*** DATA Section Begins ***

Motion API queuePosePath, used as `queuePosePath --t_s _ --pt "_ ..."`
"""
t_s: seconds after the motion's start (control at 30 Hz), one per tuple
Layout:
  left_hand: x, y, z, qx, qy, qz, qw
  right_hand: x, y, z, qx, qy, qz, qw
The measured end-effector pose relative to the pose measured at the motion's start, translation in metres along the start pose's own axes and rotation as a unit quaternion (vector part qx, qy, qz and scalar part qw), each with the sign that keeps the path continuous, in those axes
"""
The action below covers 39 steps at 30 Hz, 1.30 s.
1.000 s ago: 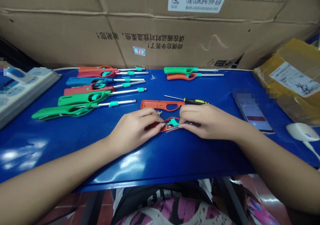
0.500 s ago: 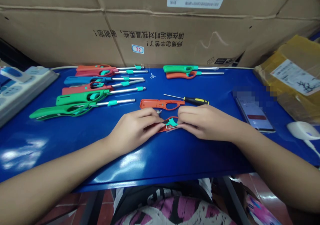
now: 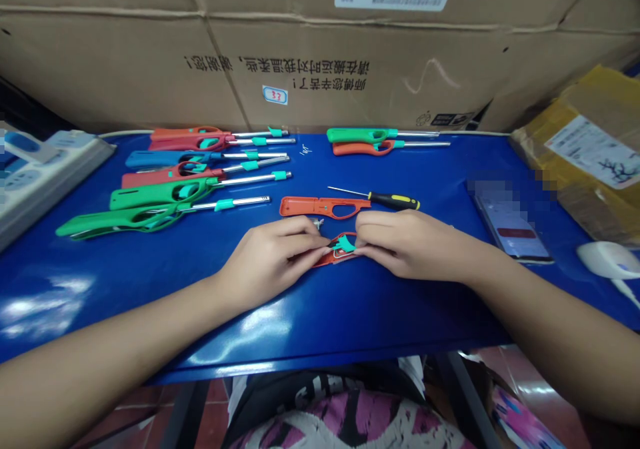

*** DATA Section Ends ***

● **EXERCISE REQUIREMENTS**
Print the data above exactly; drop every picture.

● **TASK SOLUTION**
Motion API queuePosePath, used as `queuePosePath --t_s _ --pt "_ ..."`
"""
t_s: seconds after the motion's start (control at 30 Hz), one per tuple
Layout:
  left_hand: x, y, z, qx, qy, qz, qw
  right_hand: x, y, z, qx, qy, qz, qw
The measured end-effector pose relative to the pose measured at the motion's start, translation in metres along the start pose's own axes and rotation as a unit quaternion (vector part qx, qy, qz and scalar part qw), each with the sign that keeps the path continuous, in those axes
"""
The action below covers 39 steps at 30 Hz, 1.30 s.
1.000 s ago: 
0.500 s ago: 
now: 

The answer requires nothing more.